If Applicant suffered no symptoms from her hernia until the summer of 1993, any claim with respect to the hernia would not appear to be barred in any event.5 If, however, she suffered pain which began contemporaneously with the leg and back pain, and was therefore associated with a specific incident, she could properly have been found to have been on notice of the industrial causation of the hernia as well as the leg and back injury as of March, 1992. As the WCJ and the Board apparently felt that medical confirmation was essential, the conflicts and ambiguities in the record were not resolved. Accordingly, we will remand for further proceedings.6
The order of the Board is annulled insofar as it awards benefits with respect to Applicant's leg and back injuries. With respect to her hernia, the matter is remanded for such further proceedings as the Board deems appropriate, to resolve the statute of limitations issue in accordance with the views expressed in this opinion.
1. Employer suggests that the failure to relate Applicant's injury to her work was due to the fact that it was not due to her work and Applicant never thought it was--there was no incident in March, 1992 at all. The issue of credibility in this respect was resolved in Applicant's favor.
2. All subsequent statutory references are to the Labor Code.
3. The record reflects no formal amendment of Applicant's original claim to assert an injury based on cumulative trauma. However, Employer does not assign error. Such an amendment would have been proper and would have “related back” to the time of filing the original application. (Bassett-McGregor v. Workers' Comp. Appeals Bd. (1988) 205 Cal.App.3d 1102, 1116.)
4. Thus, an employee cannot treat even a cumulative injury as one with a “rolling” statute of limitations, because the “date of injury” is that when the condition first causes disability.

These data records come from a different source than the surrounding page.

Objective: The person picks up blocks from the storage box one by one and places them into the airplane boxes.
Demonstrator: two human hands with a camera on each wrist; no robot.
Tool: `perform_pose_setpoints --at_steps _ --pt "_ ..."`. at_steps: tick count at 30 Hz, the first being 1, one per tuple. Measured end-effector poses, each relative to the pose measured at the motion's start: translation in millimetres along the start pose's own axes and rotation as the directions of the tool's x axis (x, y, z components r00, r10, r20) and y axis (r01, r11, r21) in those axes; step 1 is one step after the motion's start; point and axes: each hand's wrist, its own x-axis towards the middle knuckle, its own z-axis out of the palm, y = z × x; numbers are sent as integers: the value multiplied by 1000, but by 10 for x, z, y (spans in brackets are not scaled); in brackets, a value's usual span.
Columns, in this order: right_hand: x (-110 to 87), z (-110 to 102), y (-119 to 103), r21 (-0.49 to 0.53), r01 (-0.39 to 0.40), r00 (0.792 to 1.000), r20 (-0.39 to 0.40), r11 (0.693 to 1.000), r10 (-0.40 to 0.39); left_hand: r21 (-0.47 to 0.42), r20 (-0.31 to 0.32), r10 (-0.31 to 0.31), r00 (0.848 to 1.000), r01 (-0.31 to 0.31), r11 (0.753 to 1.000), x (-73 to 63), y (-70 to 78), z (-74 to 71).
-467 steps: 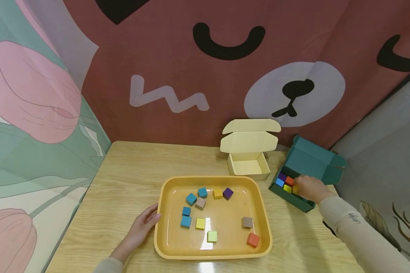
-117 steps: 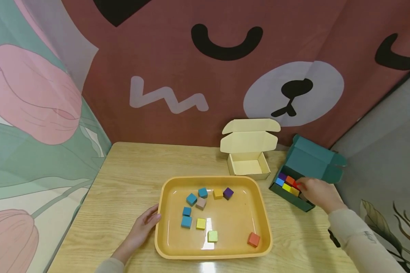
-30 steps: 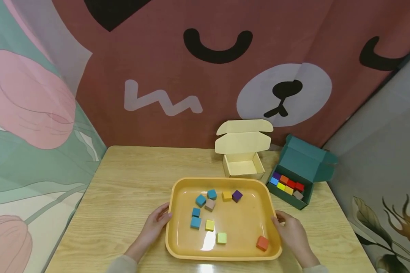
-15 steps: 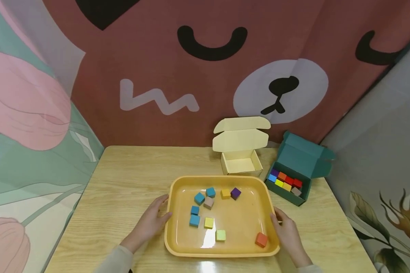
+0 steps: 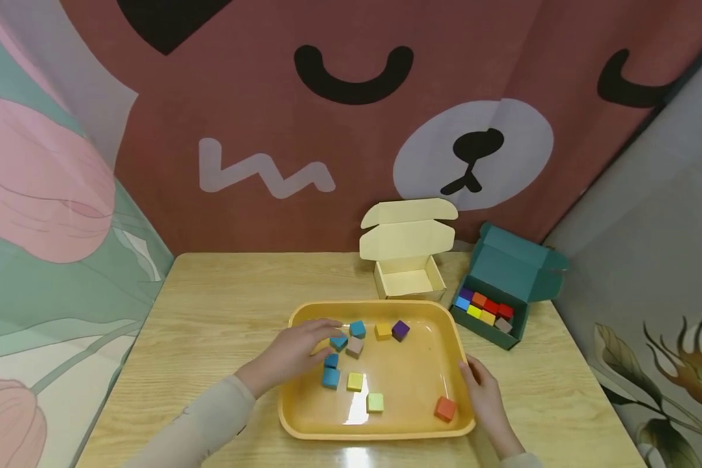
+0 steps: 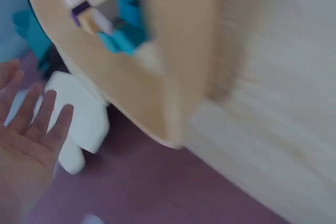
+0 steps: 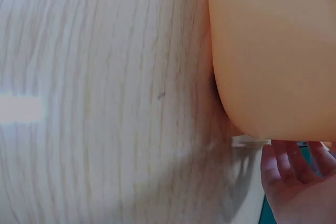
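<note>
I judge the blue cube (image 5: 339, 343), just below centre on my head feed, light, stiff and hardly fragile, best pinched across opposite sides. The left hand (image 5: 288, 354) is over it, fingers loosely spread and empty; contact I can't confirm. The right hand (image 5: 487, 398) touches the tray (image 5: 409, 387) at lower right; whether it grips, I can't tell.

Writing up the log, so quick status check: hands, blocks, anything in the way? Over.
Left hand over tray, by blue blocks. Right hand at tray's right rim. Grey-brown block close beside blues, possibly in the way.
</note>
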Motion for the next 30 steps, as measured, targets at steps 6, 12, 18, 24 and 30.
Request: perform_pose_setpoints --at_steps 6,12,18,24,30 --pt "28 36 4 87 -62 997 -29 994 65 91 162 227 960 -243 966 354 292 89" --pt "31 51 11 100 -78 996 -35 992 82 119 303 316 899 -365 923 606 451 297" --pt "-10 14 22 87 -111 992 -49 990 116 161 413 406 815 -504 849 752 575 470" --pt "-11 51 47 121 -127 989 -56 985 134 223 526 423 738 -599 769 729 631 567" --pt "-2 48 62 147 -146 984 -76 978 159 245 595 428 680 -661 709 690 661 642"
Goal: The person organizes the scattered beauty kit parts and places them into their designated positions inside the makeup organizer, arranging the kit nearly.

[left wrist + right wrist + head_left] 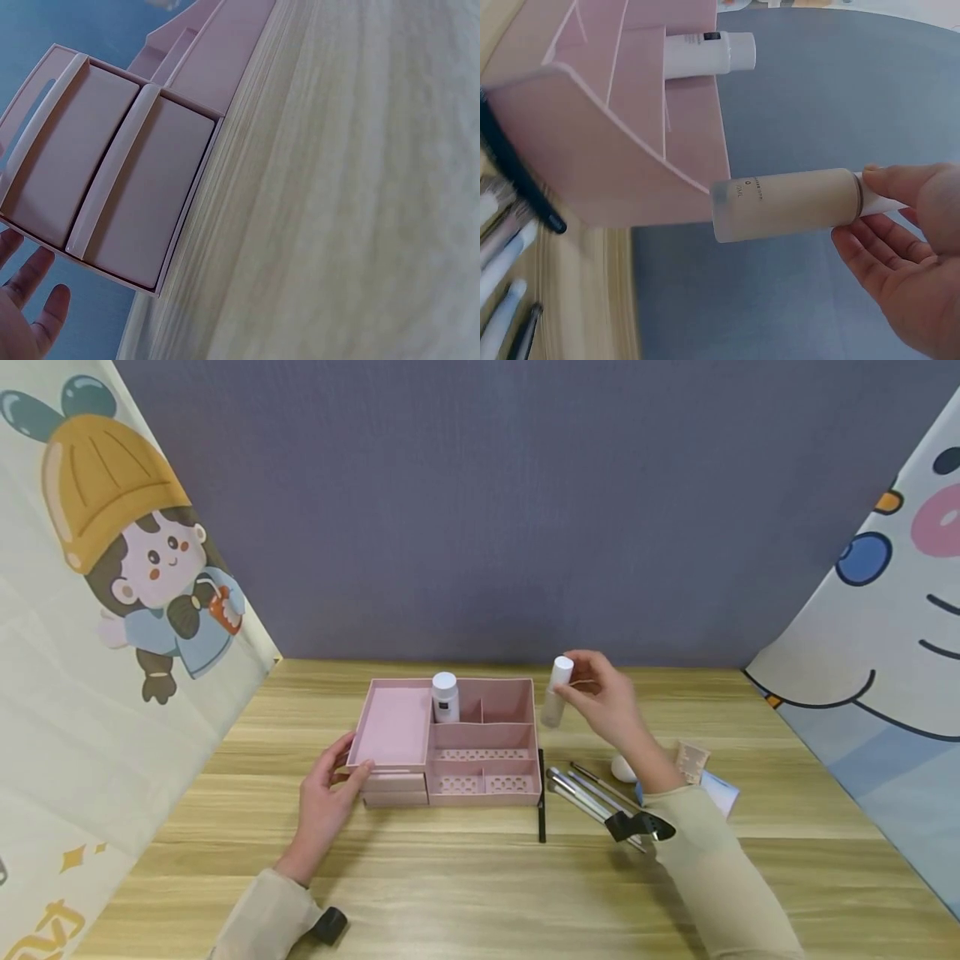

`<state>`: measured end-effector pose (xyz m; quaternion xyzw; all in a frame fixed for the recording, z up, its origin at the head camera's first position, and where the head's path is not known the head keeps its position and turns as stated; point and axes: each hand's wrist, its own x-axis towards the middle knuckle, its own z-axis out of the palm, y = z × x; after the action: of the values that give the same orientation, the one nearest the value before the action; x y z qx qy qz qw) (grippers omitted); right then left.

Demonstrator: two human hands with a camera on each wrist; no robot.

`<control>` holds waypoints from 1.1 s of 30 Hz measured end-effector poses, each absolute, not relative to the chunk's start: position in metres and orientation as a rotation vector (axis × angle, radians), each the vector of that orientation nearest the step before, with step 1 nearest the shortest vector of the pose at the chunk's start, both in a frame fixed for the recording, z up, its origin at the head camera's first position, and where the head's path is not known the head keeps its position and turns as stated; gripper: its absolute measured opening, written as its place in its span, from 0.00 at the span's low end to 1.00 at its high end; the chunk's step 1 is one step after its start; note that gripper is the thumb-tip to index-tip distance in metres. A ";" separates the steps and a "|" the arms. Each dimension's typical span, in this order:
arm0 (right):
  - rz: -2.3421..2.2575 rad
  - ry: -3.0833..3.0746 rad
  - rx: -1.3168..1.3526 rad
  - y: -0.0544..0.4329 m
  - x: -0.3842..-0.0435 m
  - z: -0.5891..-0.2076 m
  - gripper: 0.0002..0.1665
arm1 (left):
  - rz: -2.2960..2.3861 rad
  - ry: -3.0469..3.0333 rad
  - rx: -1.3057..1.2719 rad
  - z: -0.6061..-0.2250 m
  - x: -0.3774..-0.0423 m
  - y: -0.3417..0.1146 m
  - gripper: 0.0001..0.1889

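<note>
My right hand [606,697] pinches the white cap of a small frosted bottle [787,206] with beige contents. It holds the bottle upright just right of a pink desktop organizer [393,722], near its back right corner. In the right wrist view the bottle's base overlaps the organizer's edge. A white bottle [445,697] stands in a back compartment of the organizer. My left hand [327,789] rests at the organizer's front left corner, thumb on the front edge, other fingers along the side. Two closed drawers [142,187] show in the left wrist view, with extended fingers [52,319] beside them.
Right of the organizer lie a slim black stick [542,827] and several makeup brushes [577,795]. Under and beyond the right forearm are a white rounded object [622,768], a beige square piece [692,760] and a pale blue item [722,793].
</note>
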<state>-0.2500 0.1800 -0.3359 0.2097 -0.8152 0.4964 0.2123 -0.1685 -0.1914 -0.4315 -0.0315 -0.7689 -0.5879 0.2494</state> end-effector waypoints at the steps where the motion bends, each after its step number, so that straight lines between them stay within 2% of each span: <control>1: 1.395 -2.252 0.587 0.178 -0.250 -0.335 0.25 | -1.602 -2.094 -0.084 -0.432 -0.169 -0.191 0.27; 33: 1.631 -2.077 0.643 0.111 -0.256 -0.344 0.24 | -1.616 -2.106 -0.070 -0.432 -0.168 -0.192 0.26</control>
<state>-0.2561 0.1111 -0.3438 0.2313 -0.7471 0.5867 0.2102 -0.1675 -0.1920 -0.4316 -0.0255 -0.7699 -0.5905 0.2407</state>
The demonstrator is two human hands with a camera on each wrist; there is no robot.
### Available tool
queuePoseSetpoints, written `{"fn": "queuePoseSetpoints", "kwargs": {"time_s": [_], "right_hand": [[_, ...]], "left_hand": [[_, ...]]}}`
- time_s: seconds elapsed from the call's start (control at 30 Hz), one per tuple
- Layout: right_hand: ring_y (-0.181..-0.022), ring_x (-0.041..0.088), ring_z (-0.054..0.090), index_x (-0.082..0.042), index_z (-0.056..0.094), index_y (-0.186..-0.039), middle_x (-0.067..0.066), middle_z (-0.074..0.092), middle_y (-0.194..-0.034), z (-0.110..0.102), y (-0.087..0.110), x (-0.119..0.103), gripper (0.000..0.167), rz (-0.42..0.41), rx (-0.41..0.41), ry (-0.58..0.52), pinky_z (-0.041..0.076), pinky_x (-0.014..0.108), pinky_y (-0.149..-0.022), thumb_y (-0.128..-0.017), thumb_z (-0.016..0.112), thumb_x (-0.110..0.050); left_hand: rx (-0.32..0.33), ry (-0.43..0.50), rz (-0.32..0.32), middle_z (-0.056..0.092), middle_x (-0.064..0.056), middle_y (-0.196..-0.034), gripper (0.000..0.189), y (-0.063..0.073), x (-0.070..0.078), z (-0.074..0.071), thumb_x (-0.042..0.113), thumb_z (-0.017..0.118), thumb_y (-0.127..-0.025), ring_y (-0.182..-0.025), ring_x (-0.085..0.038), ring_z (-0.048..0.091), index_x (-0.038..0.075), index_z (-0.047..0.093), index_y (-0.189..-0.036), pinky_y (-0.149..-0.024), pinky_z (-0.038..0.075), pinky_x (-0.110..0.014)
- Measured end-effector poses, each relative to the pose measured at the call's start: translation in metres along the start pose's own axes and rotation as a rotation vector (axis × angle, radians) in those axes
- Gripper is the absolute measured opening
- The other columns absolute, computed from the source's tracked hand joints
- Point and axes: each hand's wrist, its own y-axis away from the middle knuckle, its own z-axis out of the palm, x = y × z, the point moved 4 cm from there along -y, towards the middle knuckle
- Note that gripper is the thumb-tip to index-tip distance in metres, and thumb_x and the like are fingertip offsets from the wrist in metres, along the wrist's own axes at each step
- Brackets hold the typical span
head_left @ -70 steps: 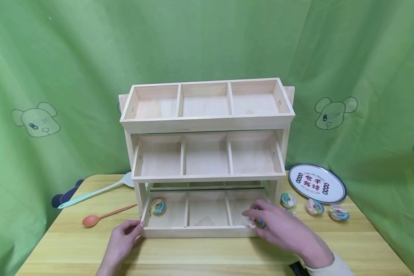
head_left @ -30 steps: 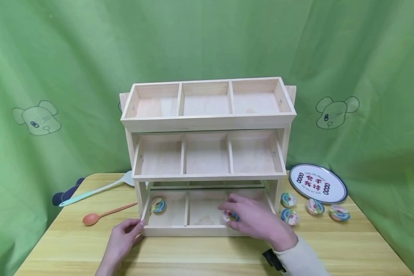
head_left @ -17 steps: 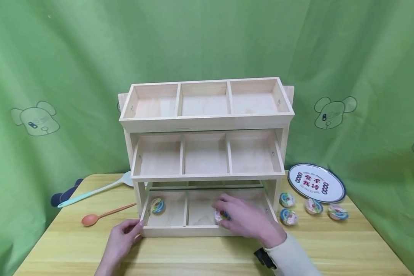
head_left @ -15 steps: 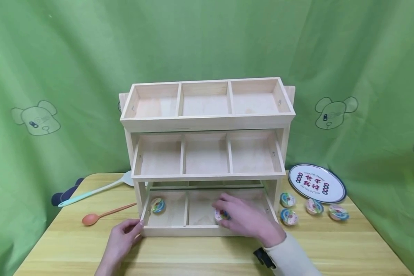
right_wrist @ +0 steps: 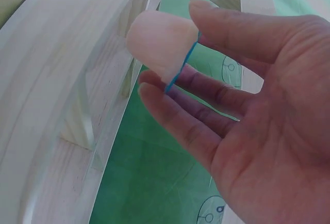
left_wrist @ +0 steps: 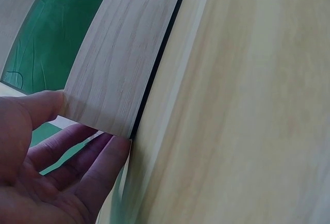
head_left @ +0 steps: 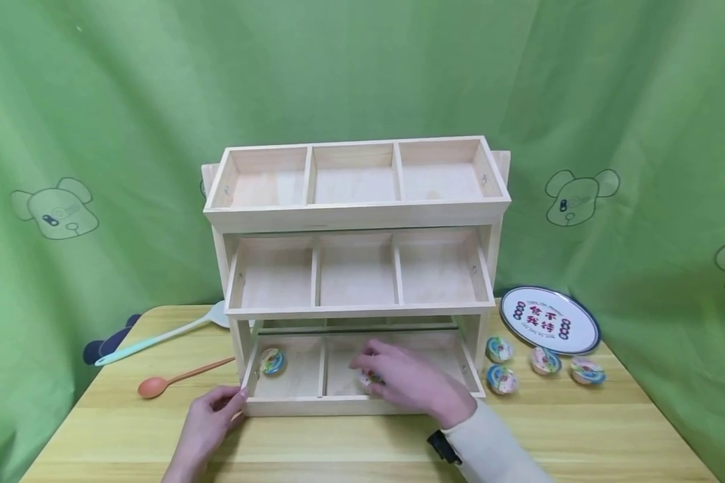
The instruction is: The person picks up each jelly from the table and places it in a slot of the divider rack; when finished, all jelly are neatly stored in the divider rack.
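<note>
A three-tier wooden shelf rack (head_left: 362, 215) stands on the table, each tier split into three compartments. My right hand (head_left: 407, 379) pinches a small jelly cup (head_left: 368, 378) over the middle compartment of the bottom tray. In the right wrist view the cup's pale body (right_wrist: 160, 43) sticks out past thumb and fingers, its blue-edged lid turned toward the palm. Another jelly cup (head_left: 272, 361) sits in the bottom tray's left compartment. At that tray's front left corner, my left hand (head_left: 208, 419) grips the end of the front board (left_wrist: 118, 59), thumb on one edge, fingertips at the other.
Right of the rack lie several jelly cups (head_left: 545, 361) in front of an oval plate (head_left: 522, 335) with red characters. On the left are an orange spoon (head_left: 153, 387) and a pale turquoise long-handled utensil (head_left: 157, 339). A green curtain (head_left: 362, 74) hangs behind.
My right hand has carried the jelly cup leftward from the bottom tray's right compartment to the middle one, uncovering a cup on the table. My left hand has stayed at the corner.
</note>
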Motion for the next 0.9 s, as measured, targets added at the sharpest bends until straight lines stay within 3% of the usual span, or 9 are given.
{"fn": "queuePoseSetpoints", "kwargs": {"time_s": [0.63,0.9], "right_hand": [[-0.079,0.003,0.051,-0.014,0.067,-0.124,-0.005,0.054,-0.099,0.0,-0.019,-0.021,0.034,-0.051,0.018,0.088,0.051,0.014,-0.069,-0.09,0.072,-0.018],[-0.085,0.004,0.055,-0.014,0.066,-0.124,-0.005,0.055,-0.102,0.005,-0.031,-0.029,0.037,-0.065,0.01,0.1,0.051,0.012,-0.073,-0.088,0.074,-0.017]], "left_hand": [[0.013,0.033,-0.009,0.061,-0.017,-0.105,0.031,0.002,0.002,-0.001,0.009,0.064,-0.096,-0.093,-0.019,0.061,-0.015,0.061,-0.115,-0.084,0.059,-0.029],[0.013,0.022,-0.01,0.061,-0.015,-0.103,0.03,0.0,0.001,-0.001,0.011,0.065,-0.096,-0.092,-0.018,0.06,-0.014,0.062,-0.112,-0.083,0.06,-0.028]]}}
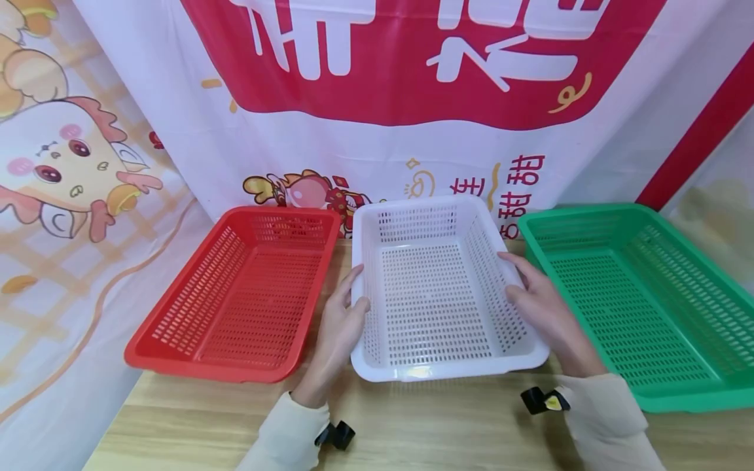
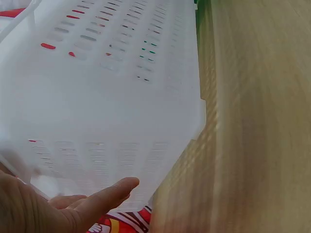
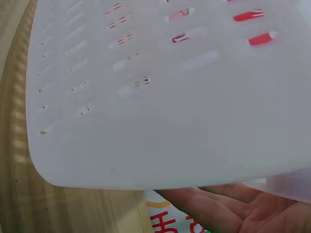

5. Employer argues that the finding of industrial causation cannot stand because Applicant's symptoms did not begin until after the end of the school year, at a time when she was not working. As we explain, this is not clear from the record. Nor do we feel qualified to hold, as a matter of law, that a hernia could not develop “silently” and then manifest itself at a time when no strenuous work is being performed.
6. Although, as we have indicated, it was not procedurally improper for the WCJ to treat Applicant's claim as one for cumulative trauma, we question the extent to which it was factually appropriate. We find no support for any conclusion that Applicant suffered a cumulative trauma to her legs and back between March 1992 and September 1993. Her testimony was explicit on the existence of a specific incident causing immediate disability. Whether or not her hernia was the result of cumulative trauma is simply unclear from the record.
McKINSTER, Associate Justice.
HOLLENHORST, Acting P.J., and RICHLI, J., concur.